Самые несмелые поумирали с непривычки.

Самые бедовые пошли в лифтерши.

Вроде устоялось, как надо.

Утряслось.

Умялось.

Притерлось острыми краями.

Тут шум. Крики. Смех и брань. Хохот и слезы.

На главном проспекте...

На высоком этаже...

В отдельной квартире...

Нашли…

Кого?

Корову!

Живую – не игрушечную.

Настоящую – не заводную.

С ногами, рогами, с полным, до краев, выменем.

Они ее, родимую, не продали. Они ее, кормилицу, не проели. Они ее при въезде, ночью, тайком, протащили на веревке вверх по лестнице. Куда сами, туда и ее.

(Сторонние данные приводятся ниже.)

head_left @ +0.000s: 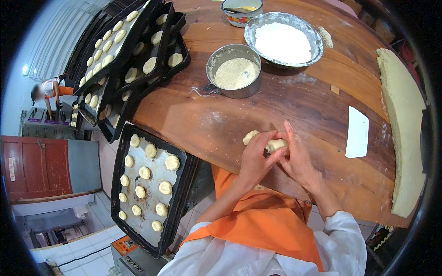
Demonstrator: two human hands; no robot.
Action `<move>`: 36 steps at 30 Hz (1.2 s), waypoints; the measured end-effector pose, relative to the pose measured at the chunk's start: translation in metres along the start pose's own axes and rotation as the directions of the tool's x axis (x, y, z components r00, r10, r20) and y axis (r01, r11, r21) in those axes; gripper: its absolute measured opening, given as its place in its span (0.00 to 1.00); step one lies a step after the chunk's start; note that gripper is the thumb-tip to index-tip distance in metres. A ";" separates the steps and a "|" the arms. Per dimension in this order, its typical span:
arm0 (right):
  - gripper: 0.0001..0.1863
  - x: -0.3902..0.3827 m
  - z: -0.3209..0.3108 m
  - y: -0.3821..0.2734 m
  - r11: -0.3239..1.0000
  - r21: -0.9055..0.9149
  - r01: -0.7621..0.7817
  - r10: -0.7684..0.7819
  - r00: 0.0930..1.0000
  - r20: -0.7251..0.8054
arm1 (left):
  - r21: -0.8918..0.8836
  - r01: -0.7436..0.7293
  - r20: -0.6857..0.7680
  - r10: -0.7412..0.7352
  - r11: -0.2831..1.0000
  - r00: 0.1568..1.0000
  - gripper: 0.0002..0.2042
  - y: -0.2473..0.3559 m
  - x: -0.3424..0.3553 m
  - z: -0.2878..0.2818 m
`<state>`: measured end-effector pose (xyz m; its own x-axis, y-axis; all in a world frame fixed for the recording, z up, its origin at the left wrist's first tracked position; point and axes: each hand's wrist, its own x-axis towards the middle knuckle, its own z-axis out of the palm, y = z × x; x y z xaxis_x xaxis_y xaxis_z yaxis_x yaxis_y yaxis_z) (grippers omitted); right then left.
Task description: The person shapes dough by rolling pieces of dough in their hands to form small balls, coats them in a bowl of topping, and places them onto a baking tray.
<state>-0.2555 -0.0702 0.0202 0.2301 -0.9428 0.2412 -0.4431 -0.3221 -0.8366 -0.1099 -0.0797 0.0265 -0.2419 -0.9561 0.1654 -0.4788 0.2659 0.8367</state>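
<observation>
Over the near part of the wooden table (202,133), my left hand (258,157) and my right hand (298,160) are cupped together around a pale lump of dough (277,146). Fingers of both hands press against its sides. A second small dough piece (250,137) shows just beyond the left hand's knuckles; whether it touches that hand I cannot tell. Farther up the table stands a metal pot (219,84) holding pale seeds or crumbs (235,72). A flat white dough scraper (357,133) lies to the right of my hands.
A speckled basin (317,41) of white flour (282,43) and a flowered enamel bowl (244,19) stand at the back. Along the right edge lies a long dough slab (404,138). Left are a tray (154,209) of dough rounds and stacked trays (122,60). Another person (50,89) works far left.
</observation>
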 end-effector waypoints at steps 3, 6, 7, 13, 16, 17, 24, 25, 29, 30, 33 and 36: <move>0.41 -0.002 -0.006 -0.007 1.000 -0.016 0.025 -0.024 1.000 0.011 | -0.477 0.219 0.035 -0.231 0.851 0.972 0.14 -0.001 -0.006 0.007; 0.35 -0.003 -0.009 -0.007 0.992 -0.102 0.078 -0.073 0.996 0.048 | -0.254 -0.076 -0.164 0.035 0.964 0.986 0.11 -0.003 -0.007 0.008; 0.32 -0.002 -0.010 -0.007 0.986 -0.132 0.098 -0.091 0.994 0.058 | -0.266 -0.067 -0.176 0.020 0.962 0.984 0.10 -0.003 -0.009 0.007; 0.24 0.007 -0.037 -0.021 0.932 0.244 -0.269 0.230 0.957 0.177 | -0.741 0.149 -0.170 -0.398 0.654 0.902 0.09 0.004 -0.015 0.001; 0.24 0.010 -0.046 -0.016 0.976 -0.006 -0.218 0.218 0.973 0.078 | -0.616 0.002 -0.396 -0.313 0.787 0.863 0.10 -0.005 -0.010 -0.009; 0.24 0.009 -0.050 -0.012 0.973 -0.119 -0.200 0.206 0.978 0.042 | -0.339 -0.056 -0.383 -0.083 0.939 0.920 0.11 -0.014 -0.008 -0.014; 0.24 0.000 -0.052 -0.005 0.941 -0.332 -0.061 0.043 0.997 -0.060 | 0.167 -0.086 -0.298 0.133 0.982 0.945 0.17 -0.040 -0.009 -0.001; 0.24 -0.001 -0.052 -0.008 0.959 -0.271 -0.083 0.067 0.995 -0.067 | 0.149 -0.016 -0.366 0.070 0.989 0.928 0.17 -0.035 -0.005 -0.003; 0.24 -0.005 -0.031 -0.020 0.982 0.116 -0.146 0.154 0.986 -0.062 | 0.142 -0.047 -0.240 0.080 0.989 0.968 0.16 -0.040 -0.007 -0.013; 0.24 -0.005 -0.019 -0.021 0.957 0.250 -0.147 0.164 0.986 -0.045 | 0.075 -0.066 -0.304 0.086 0.995 0.949 0.14 -0.033 -0.011 -0.009; 0.25 0.009 0.027 -0.035 0.416 0.881 -0.227 0.367 0.928 0.066 | 0.049 -0.281 -0.291 0.283 0.958 0.914 0.17 -0.019 -0.023 0.014; 0.26 0.025 0.016 -0.015 0.098 0.985 -0.145 0.473 0.877 0.082 | -0.160 -0.328 -0.151 0.305 0.931 0.940 0.23 0.015 -0.025 0.009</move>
<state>-0.2296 -0.0877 0.0311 0.0634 -0.9723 -0.2251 0.7762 0.1898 -0.6012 -0.1181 -0.0511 0.0302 -0.2462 -0.8362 0.4900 -0.2318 0.5417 0.8080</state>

Стояла корова посреди комнаты, ела хлеб городской, справляла надобности на соломенную подстилку, и хозяйка, как раньше, брала подойник в положенные часы, шла доить. А у семьи зато парное молоко, творог, сметана, масло свое, не покупное.

Вывели корову из квартиры, спустили с трудом по лестнице, повели по мостовой, а у нее ноги с непривычки подгибаются. Хозяйка в рев, детишки в рев: уводят кормилицу, угоняют Буренушку.